26.April 1986 Reaktorkatastrophe im Block 4 des Atomkraftwerks Tschernobyl. Was war das damals fĂŒr ein Schock! Wir konnten es kaum glauben! Ich erinnere mich noch gut daran, wie wir versucht haben, uns darauf einzustellen. Keine Schuhe im Haus, der GemĂŒsegarten unbearbeitet…Ausgelöst durch menschliches Versagen. Es sollte eine NotfallĂŒbung geprobt werden, bei der die Stromversorgung ausfĂ€llt. Ein Atomkraftwerk benötigt, auch wenn es abgeschaltet wird, Strom, um die KĂŒhlung der BrennstĂ€be zu gewĂ€hrleisten. Im Block 4 wurde die gesamte Stromzufuhr unterbrochen und das gesamte System ĂŒberhitzte.
Um 1.23 Uhr explodierte der Block 4. Um 4 Uhr morgens ging in Moskau noch die Meldung ein, dass es zwar Probleme gibt, aber alles unter Kontrolle ist.

Schranke vor der 30 Kilometerzone um das Atomkraftwerk.

Raketenabwehrsystem und Relikt des Kalten Krieges: Großantennen der RaketenspĂ€hanlage DUGA 1 der Sowjetunion – damals Top Secret!

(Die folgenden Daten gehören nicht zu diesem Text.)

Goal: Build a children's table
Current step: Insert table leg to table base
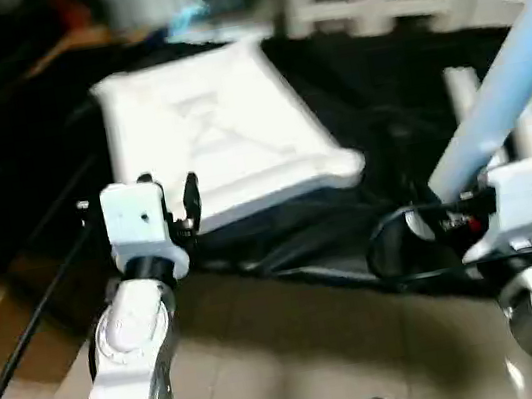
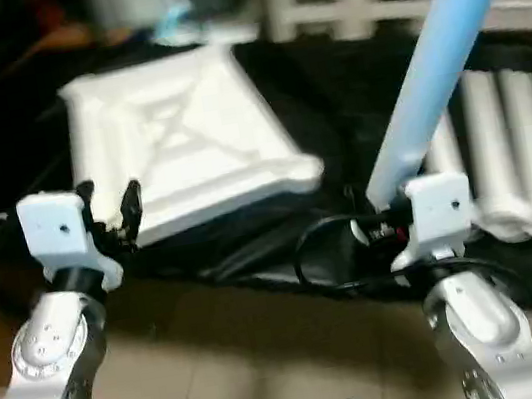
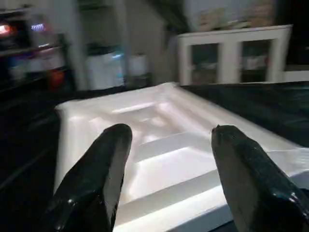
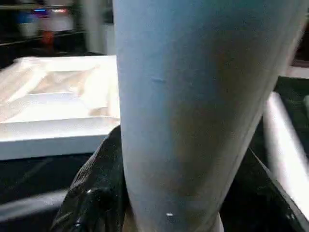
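Right gripper [image 2: 389, 208] clamps a raised leg [image 2: 445, 50]; left gripper [image 1: 173, 202] hangs open, empty, by the upturned top [image 1: 225, 135]. Spare legs [image 2: 503, 162] lie alongside; shelving [image 3: 231, 53] stands behind.

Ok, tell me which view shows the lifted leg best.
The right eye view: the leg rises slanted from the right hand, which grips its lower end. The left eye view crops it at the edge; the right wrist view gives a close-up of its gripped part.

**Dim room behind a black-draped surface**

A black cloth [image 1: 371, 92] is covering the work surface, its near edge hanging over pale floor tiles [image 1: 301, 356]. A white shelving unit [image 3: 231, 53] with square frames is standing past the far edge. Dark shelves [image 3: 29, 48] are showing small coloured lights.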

Von der nahe gelegenen Stadt aus zu sehen, aber den Einwohnern wurde irgendeine LĂŒge aufgetischt, die niemand glaubte. Es wurde akzeptiert, da man sowieso nichts dagegen machen konnte.

Das ehemalige Luxushotel
Das Riesenrad sollte am 01.Mai 1986 eingeweiht werden. Es ist also niemals gefahren.
Die Natur bricht sich ihren Weg.

Kiew

Maiden Platz mit Erinnerungen an die 100 Helden/Opfer der Revolution 2013-2014.

Mit der Rolltreppe gehts tief unter die Stadt zur 🚇 Die Metro wurde besonders tief gebaut, da sie gleichzeitig als Luftschutzbunker dienen sollte.
Sophienkathedrale
Das goldene Tor von Kiew
Egal,in welche Richtung du schaust, ĂŒberall wunderbare Prachtbauten.
Sankt Andreaskirche
Blick auf den Fluss Dnepr
Was fĂŒr eine prĂ€chtige Esche! Mindestens 300Jahre alt und 3,50m im Umfang. Bei uns wĂ€re das ein geschĂŒtztes Naturdenkmal.

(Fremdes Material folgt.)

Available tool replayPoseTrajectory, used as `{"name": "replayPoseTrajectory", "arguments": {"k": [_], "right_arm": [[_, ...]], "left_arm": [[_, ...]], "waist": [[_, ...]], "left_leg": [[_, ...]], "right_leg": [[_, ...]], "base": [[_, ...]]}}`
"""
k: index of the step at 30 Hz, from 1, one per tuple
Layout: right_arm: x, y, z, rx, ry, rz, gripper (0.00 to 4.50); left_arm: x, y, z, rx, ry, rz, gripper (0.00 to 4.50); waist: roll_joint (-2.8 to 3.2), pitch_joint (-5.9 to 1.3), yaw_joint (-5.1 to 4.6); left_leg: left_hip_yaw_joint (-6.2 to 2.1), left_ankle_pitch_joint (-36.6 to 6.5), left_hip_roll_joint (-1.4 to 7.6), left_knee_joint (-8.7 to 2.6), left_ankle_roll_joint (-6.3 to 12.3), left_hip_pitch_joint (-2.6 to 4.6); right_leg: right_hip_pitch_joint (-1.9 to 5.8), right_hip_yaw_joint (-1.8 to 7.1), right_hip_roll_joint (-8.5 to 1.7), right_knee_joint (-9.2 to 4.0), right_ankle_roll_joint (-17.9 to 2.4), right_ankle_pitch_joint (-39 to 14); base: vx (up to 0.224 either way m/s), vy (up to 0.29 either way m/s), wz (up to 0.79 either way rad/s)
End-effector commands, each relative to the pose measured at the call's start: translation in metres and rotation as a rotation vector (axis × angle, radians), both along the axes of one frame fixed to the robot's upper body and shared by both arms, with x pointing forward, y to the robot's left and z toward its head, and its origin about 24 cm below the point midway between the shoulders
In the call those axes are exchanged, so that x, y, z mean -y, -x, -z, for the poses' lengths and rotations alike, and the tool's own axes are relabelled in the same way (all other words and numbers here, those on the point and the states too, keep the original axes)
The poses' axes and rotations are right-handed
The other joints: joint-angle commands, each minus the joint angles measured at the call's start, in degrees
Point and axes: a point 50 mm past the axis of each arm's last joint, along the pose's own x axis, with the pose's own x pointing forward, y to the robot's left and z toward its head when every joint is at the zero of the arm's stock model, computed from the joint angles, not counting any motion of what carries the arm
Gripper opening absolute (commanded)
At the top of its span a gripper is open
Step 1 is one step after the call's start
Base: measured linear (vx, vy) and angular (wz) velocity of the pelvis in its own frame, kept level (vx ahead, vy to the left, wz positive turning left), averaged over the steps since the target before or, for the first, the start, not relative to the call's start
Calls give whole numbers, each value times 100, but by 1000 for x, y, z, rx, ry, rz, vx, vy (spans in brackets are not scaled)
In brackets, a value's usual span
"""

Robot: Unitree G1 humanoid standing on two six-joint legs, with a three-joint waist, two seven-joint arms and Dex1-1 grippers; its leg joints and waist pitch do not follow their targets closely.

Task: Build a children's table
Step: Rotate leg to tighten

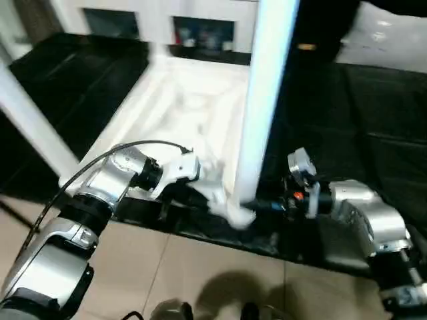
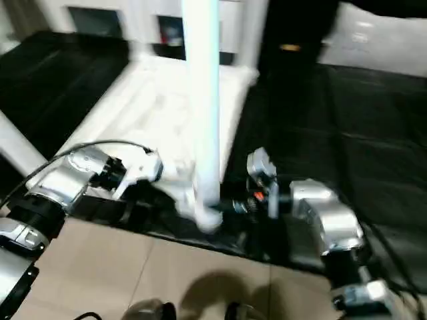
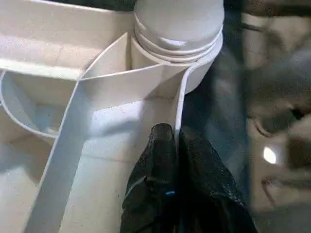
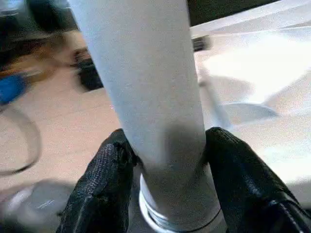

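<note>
A home-like room; tan tiled floor (image 1: 200, 267); black mats (image 1: 373, 113); white glass-doored cabinet (image 1: 160, 27).

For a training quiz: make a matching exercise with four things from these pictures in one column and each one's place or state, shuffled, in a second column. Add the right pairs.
Things:
1. left gripper
2. right gripper
3. upright leg
4. table top

States:
A. lies upside down, ribbed underside up
B. shut on the table top's thin side wall
C. stands in the near corner socket
D. fingers on either side of the leg's lower end

Pairs: 1-B, 2-D, 3-C, 4-A
</note>
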Motion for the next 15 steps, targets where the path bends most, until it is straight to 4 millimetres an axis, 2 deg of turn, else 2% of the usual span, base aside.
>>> {"name": "replayPoseTrajectory", "arguments": {"k": [1, 3, 4, 5, 6, 8, 11, 15], "right_arm": [[-23, -5, 2, -7, -7, 128, 196], [-30, -8, 3, -12, -12, 197, 195], [-37, -10, 4, -11, -16, 249, 195], [-39, -10, 3, -11, -17, 265, 195], [-42, -11, 3, -16, -23, 285, 195], [-51, -14, 3, -16, -29, 334, 195], [-67, -20, 2, -15, -30, 452, 195], [-78, -27, 4, -21, 18, 664, 194]], "left_arm": [[24, -5, -4, 20, 107, -95, 0], [29, -8, -5, 33, 117, -145, 0], [34, -10, -6, 37, 126, -179, 0], [35, -10, -6, 36, 129, -187, 0], [37, -12, -6, 45, 129, -209, 0], [43, -15, -6, 61, 128, -256, 0], [57, -20, -6, 86, 127, -347, 0], [75, -23, -8, 114, 142, -470, 0]], "waist": [[-88, -371, -47], [-98, -357, -144], [-113, -367, -206], [-113, -362, -217], [-127, -371, -243], [-106, -378, -264], [-101, -371, -303], [-97, -374, -316]], "left_leg": [[-382, -865, 630, -472, 221, 49], [-375, -914, 597, -459, 206, 59], [-353, -806, 554, -440, 272, 39], [-351, -767, 547, -440, 314, 43], [-350, -661, 540, -438, 402, 13], [-347, -564, 556, -441, 527, 7], [-349, -541, 588, -458, 459, 31], [-345, -583, 591, -459, 432, 43]], "right_leg": [[347, 494, -736, -559, -388, -2595], [325, 491, -736, -591, -389, -2674], [345, 499, -731, -590, -367, -2660], [331, 503, -730, -599, -371, -2631], [355, 498, -713, -568, -385, -2477], [350, 504, -699, -545, -438, -2226], [317, 513, -699, -522, -590, -2060], [329, 530, -713, -518, -629, -2027]], "base": [[0, 0, 0], [0, 0, 0], [0, 0, 0], [0, 0, 0], [0, 0, 0], [0, 0, 0], [0, 0, 0], [0, 0, 0]]}}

Bauernmarkt und HochhÀusermeer

Die Tomaten waren ĂŒbrigens ganz besonders lecker!!

Nach der Oper sind wir noch zum Essen in ein Restaurant. Der Zugang zum WI-FI war: der Stahlhelm. Echt krass!

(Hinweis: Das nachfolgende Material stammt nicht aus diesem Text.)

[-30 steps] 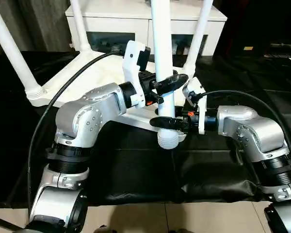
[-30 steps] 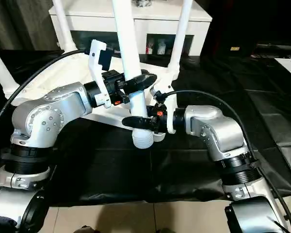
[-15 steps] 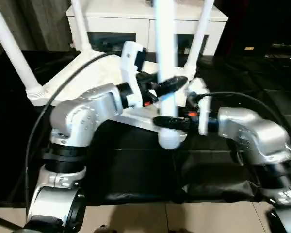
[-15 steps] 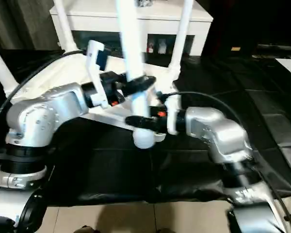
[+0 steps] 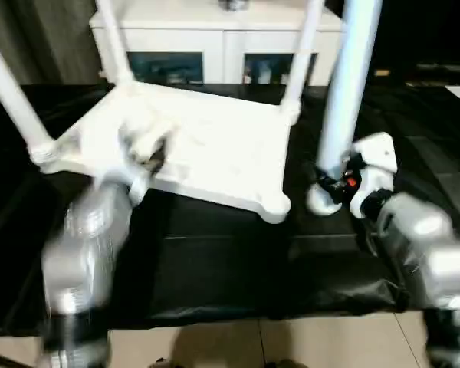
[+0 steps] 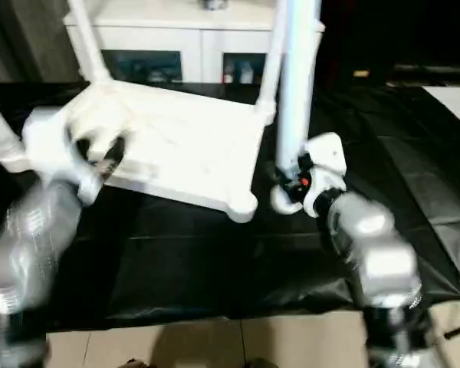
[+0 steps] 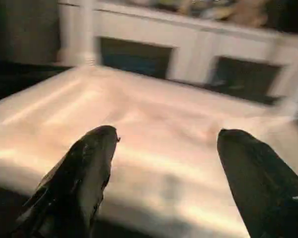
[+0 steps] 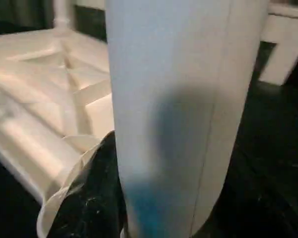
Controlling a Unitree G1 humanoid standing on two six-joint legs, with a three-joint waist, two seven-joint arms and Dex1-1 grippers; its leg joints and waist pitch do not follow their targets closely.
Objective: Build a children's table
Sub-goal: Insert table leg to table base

Wir sind zufÀllig in einem nagelneuen und bei den Twens sehr angesagten Hotel gelandet.

Restaurant
😂
302 unser Zimmer
An der Grenze zur Ukraine wurden wir dreimal von der ukrainischen Seite ĂŒberprĂŒft. Allerdings ging es fast allen so. Mussten wir unser Dachzelt öffnen?

Ja, zweimal Dachzelt und Kisten öffnen. Mein Reisepass war plötzlich verschwunden und fĂŒr die angeforderte Kopie von Karls Pass und unserem Fahrzeugschein wollte der Beamte Geld. Karl sagte: I don’t need a Kopie. If you need one you have to pay it. 😅Ich war schon am Start um zu beschwichtigen, da hat der Typ gesagt: „Ok, its a present from me.“Dann hab ich eine Beamtin nach meinem Passport gefragt und die zischte: „I don’t have your passport !“
Also wieder zurĂŒck zu den Zollbeamten.
Und da war er, mein Held des Tages! Nach so unfreundlichen Leuten, ging ich auf einen jungen Beamten zu , er grinst und fragt: Problems? Und schon hatte ich einen Mitstreiter.
Nach 5 Minuten war der Reisepass wieder in meiner Hand.
Schon am Losgehen hab ich mich nochmals umgedreht und ihm gedankt. Er hat gelacht und gewunken- starker Typ!